Un frisson parcouru la foule comme au sortir d’un rêve. Le silence habité par la voix devint silencieux et pesant. L’air lui-même sembla s'arrêter de respirer. Quelques regards s’échangèrent… une immense hésitation.

Alors s’était fini ? N’allait-elle pas sortir de son cabas magique quelques autres ouvrages ? Retourneraient-ils tous à leurs vies ? Tout cela avait-il existé ?

Le silence sembla s’éterniser. La voix, muette maintenant, regardait autour d’elle en souriant comme étrangère à la tristesse qui contaminait progressivement l'assemblée. Quelques secondes encore et ce serait fini…


Alors, de cet attroupement improbable, s’éleva une petite voix, fluette et pas bien assurée : « Il était une fois.. »… tous les regards convergèrent vers le bassin où Léon, assis entre Pierre et Elise au sourire complice, avait ouvert un grand livre coloré…


(10) La voix semblait envahir le silence

La voix semblait envahir le silence, comme le son pur et clair d’un ruisseau dans un sous-bois.

Il se dirigea vers le centre du parc. A chacun de ses pas, son agacement s’effilochait.

Quand il parvint aux abords de la pièce d’eau il ne fut même pas étonné. Cette foule assemblée, silencieuse, souriante, cette voix, assise sur un fauteuil, ce chat sur ses genoux, ces enfants si turbulents et aujourd’hui si attentifs… tout cela lui paru évident, naturel.

Il resta debout sur le talus, jusqu’à 18h et il la vit refermer son grand livre, le glisser dans son sac de toile, caresser le chat, le poser délicatement à ses pieds, se lever, regarder autour d’elle en souriant, puis s’en aller à travers la foule, sans que personne ne cherche à la retenir.

Alors chacun se sépara, les joggers d’un côté, les musiciens de l’autre, les mamy et les papy, les poussettes et les vélos, les pigeons et enfin le chat, qui trottina vers les fourrés.

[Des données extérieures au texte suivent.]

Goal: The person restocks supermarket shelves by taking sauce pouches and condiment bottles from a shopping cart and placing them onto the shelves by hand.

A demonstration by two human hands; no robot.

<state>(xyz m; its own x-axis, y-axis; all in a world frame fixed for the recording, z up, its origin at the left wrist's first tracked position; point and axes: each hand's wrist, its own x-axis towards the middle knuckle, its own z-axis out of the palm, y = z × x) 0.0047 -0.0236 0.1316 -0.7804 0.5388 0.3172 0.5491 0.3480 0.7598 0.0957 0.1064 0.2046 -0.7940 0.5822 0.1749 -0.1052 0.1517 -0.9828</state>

Il surprit à leur passage quelques bribes de conversation entre Léon Pierre et Elise. Ils parlaient à voix basse comme trois conspirateurs. Qu’avaient-ils en tête ? Il tendit l’oreille mais ne put comprendre de quoi il retournait.


Il demeura longuement sur place puis s’en retourna, sa valise toujours à la main vers son chez lui, étonné d’entendre de nouveau les bruits de la ville.